Então expliquei, e, explicando, explico a explicação explicada. 

Antes de começar a palestra, o doutor (continuemos chamando-o desta forma), movido pela generosidade que dispensa aos seus amigos, veio me pedir desculpas pelo comportamento que teria tido para comigo numa reunião social, para mim completamente esquecida, em que eu lhe teria manifestado o desejo de consultá-lo como psicólogo e ele não teria me dado a atenção que eu merecia. Cumulava-me de desculpas para remediar o que alegava ter sido uma indelicadeza da sua parte ao mesmo tempo em que me instava a procurá-lo.

- Não deixe de ir ao meu consultório. Vou lhe aplicar uma regressão mental, por meio de um processo infalível de hipnoterapia, que você vai acordar outro.  

- Outro como? – perguntei. 

- Completamente bom. Em apenas uma hora eu atuo hipnoticamente sobre suas ondas cerebrais de forma indolor e inconsciente, desencadeando... – e continuou descrevendo o processo de intervenção psíquica que adotaria para curar a minha depressão como um Dr. Voronoff de vanguarda da psicanálise.  

– Não há o risco de não se voltar da hipnose? – perguntei desconfiado.

– Até hoje nunca perdi um paciente. Todos retornam ao estado pré-regressivo e, o que é melhor, curados.  

– Retornam sem tonteiras ou vômitos? 

– Acordam bem dispostos e satisfeitos, com o psiquismo reequilibrado. 

Confesso, pelo quadro descrito pelo meu querido amigo que meu caso, se fosse o de uma depressão merecedora do tratamento que me era sugerido, me parecia de extrema gravidade. O doutor concluiu passando-me dois cartões com seu endereço profissional: um azul, outro, branco.  

- O que vale é o branco, que tem o endereço e os telefones certos. O outro está errado, mas eu o entrego junto porque informa a minha especialidade.  

- E qual é a especialidade dele? – perguntou o fantasma curioso.
    
Tirei do bolso o cartão azul e li as qualificações que nele se continham: depressão, fobias, síndrome do pânico, regressão, psicoterapia individual e de casais, insônia, doenças psicossomáticas, neurastenia, dependência de drogas, problemas de aprendizagem e de memória, psicodiagnóstico, distúrbios do comportamento, da personalidade e da sexualidade.  

- Vejo, meu ínclito, que seu caso é mais sério do que o que eu imaginava – comentou o fantasma estampando certo ar de piedade no ectoplasma facial, devolvendo-me o cartão informativo. 

- Não julgue a minha saúde mental pelas especialidades do meu amigo – adverti-o brandindo o cartão nas pontas dos dedos.
  
- Mas pelo sim, pelo não, você deve procurá-lo.
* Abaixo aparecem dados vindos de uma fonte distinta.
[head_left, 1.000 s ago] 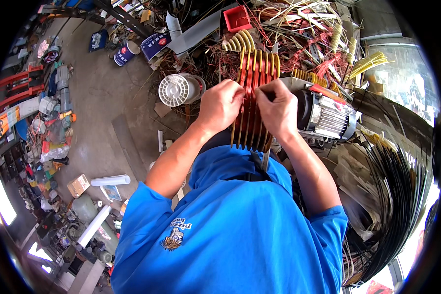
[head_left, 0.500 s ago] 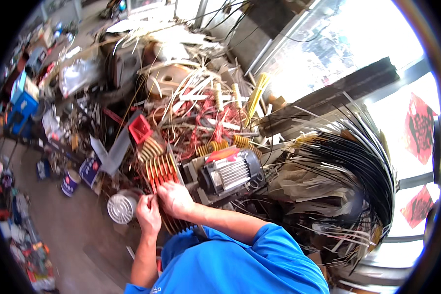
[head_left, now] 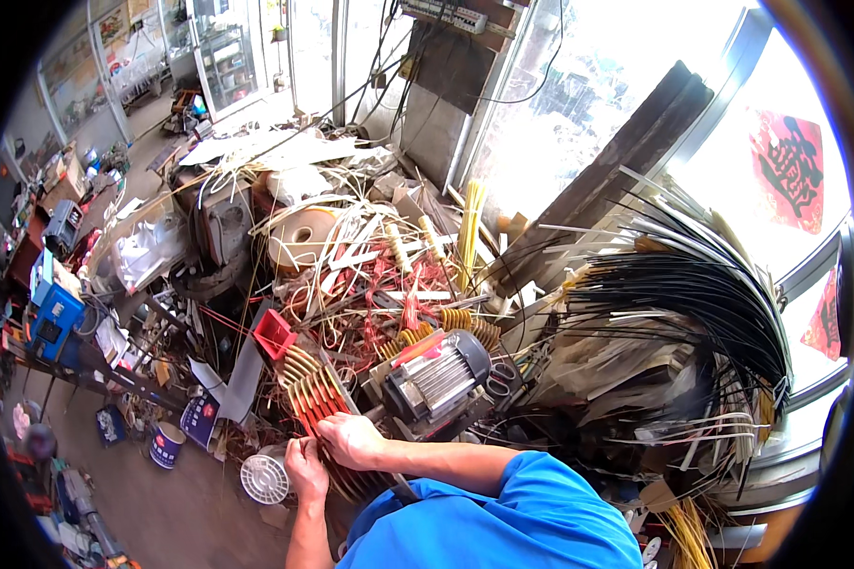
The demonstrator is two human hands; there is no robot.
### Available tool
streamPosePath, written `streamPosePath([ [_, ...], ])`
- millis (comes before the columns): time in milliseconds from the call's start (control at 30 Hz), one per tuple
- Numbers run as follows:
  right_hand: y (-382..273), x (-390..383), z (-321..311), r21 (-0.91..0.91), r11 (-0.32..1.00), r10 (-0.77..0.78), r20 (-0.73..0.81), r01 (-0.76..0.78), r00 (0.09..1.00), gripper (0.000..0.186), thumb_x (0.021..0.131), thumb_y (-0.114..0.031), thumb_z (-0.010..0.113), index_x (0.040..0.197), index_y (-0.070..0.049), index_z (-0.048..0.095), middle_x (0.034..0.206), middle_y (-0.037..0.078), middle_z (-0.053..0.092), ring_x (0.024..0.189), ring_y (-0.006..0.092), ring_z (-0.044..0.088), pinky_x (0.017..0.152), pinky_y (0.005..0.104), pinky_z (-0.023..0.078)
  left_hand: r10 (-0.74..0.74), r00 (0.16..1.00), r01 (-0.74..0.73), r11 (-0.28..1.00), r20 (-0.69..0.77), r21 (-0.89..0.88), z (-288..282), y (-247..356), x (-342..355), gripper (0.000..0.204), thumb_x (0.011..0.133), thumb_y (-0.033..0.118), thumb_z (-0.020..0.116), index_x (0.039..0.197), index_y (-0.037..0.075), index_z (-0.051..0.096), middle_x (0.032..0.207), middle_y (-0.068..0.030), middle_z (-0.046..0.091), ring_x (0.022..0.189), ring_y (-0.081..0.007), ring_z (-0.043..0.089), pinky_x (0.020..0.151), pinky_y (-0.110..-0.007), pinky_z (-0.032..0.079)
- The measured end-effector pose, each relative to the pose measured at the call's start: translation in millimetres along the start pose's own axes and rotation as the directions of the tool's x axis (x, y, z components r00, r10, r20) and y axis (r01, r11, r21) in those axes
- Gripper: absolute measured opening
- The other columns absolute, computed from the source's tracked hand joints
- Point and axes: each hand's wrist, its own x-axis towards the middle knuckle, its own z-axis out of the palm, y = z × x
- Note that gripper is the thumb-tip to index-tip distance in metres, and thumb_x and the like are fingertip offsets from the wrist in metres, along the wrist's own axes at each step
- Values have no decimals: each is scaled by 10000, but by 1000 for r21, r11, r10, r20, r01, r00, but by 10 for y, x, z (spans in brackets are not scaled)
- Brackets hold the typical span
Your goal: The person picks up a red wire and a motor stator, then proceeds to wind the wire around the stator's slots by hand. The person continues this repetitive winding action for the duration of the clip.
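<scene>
Both hands are closed on a fan of orange-red copper winding coils point(head_left: 318, 398) at the front of a cluttered workshop heap: the left hand point(head_left: 306, 471) pinches the lower strands from the near side, while the right hand point(head_left: 351, 439) lies over the bundle with its fingers curled around the wires, the two hands close together and almost touching. The coils rise upward and to the left of the hands, their loops lined up side by side and apparently already shaped; by the look of it, the sorting or tying of the bundle is under way rather than finished, since the strands are loose at the grip. Just right of the hands sits a finned electric motor point(head_left: 438, 377) with a red-and-white strip across its top. A white fan cover point(head_left: 264, 478) lies on the floor just left of the hands, near a blue-and-white tin point(head_left: 167, 444). Behind them spread a tangle of wire offcuts point(head_left: 370, 303), a roll of tan tape point(head_left: 304, 237) and, well to the right, a thick sheaf of black insulating sleeves point(head_left: 702, 303).
</scene>
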Motion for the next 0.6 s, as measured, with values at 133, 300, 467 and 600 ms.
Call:
streamPosePath([
  [133, 40, 101, -75, -68, 986, -151, 53, 154, 987, 138, 743, -154, 627, 831, -63, 571, 856, 107, 578, 866, 313, 581, 747, 404, 490, 81, 997, -81, 993, 13, 81, -15, 12, -44, 111, 907, 51, 576, 831, -31, 579, 772, -157, 578, 684, -331, 578, 625, -402, 454],
  [300, 129, 236, -27, -153, 959, -229, 72, 238, 971, 144, 758, -195, 603, 835, -78, 570, 875, 106, 575, 884, 303, 583, 764, 407, 478, 122, 990, -133, 976, 73, 173, 4, 70, -41, 182, 908, 74, 576, 763, -28, 534, 759, -197, 567, 681, -403, 551, 627, -444, 432],
  [467, 111, 170, -154, -177, 968, -159, 119, 179, 980, 136, 827, -217, 589, 851, -84, 577, 868, 112, 582, 877, 301, 592, 765, 408, 476, -229, 950, 266, 950, 211, -166, -172, -54, 99, 206, 941, 162, 595, 904, -34, 648, 653, -1, 529, 614, -100, 490, 561, -296, 410],
  [600, -37, 17, -114, -180, 958, -192, 167, 221, 967, 155, 833, -231, 597, 870, -81, 609, 874, 102, 594, 874, 295, 597, 764, 411, 472, -137, 947, 196, 964, 292, -182, -260, -113, 258, 194, 962, 106, 546, 1049, -23, 662, 756, -22, 638, 676, -84, 552, 629, -257, 459],
])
Com depressão não se brinca! 
 
- Mas já disse, meu digno fantasma, que nunca estive deprimido! 

- Então por que doutor foi lhe pedir desculpas? 

- Talvez por um engano de memória e eu fiquei chateado de dizer que o encontro a que ele se referia nunca existiu. Para deixá-lo mais tranquilo eu lhe disse até que estava melhorando... Lembra-se disso? 

 O fantasma me olhou incredulamente e comentou: 

- É verdade, você disse... E mais do que nunca concluo que você deve consultar o homem com urgência, pois, a mim me parece, apesar de não ser nenhum Freud, que sua negada depressão o está levando a um perigoso grau de alienação... Eu conheço um sujeito que só admitiu estar deprimido depois de saltar de um edifício e virar fantasma como eu. Não se descuide, meu digno, não se descuide!

Mal fizera essas observações, o fantasma sumiu da minha vista pouco antes da chamada para o início das palestras sobre a ficção e a realidade na Literatura.

 Quanto a mim, deixei-me abater pela miserável sensação de que estava de fato sofrendo de uma depressão tão aguda e imperceptível que tinha até me esquecido do encontro em que sobre ela conversei com o doutor meu amigo, numa reunião social que se eclipsara por completo da minha mente.  

Serei eu um depressivo desmemoriado, condenando a não ter cura?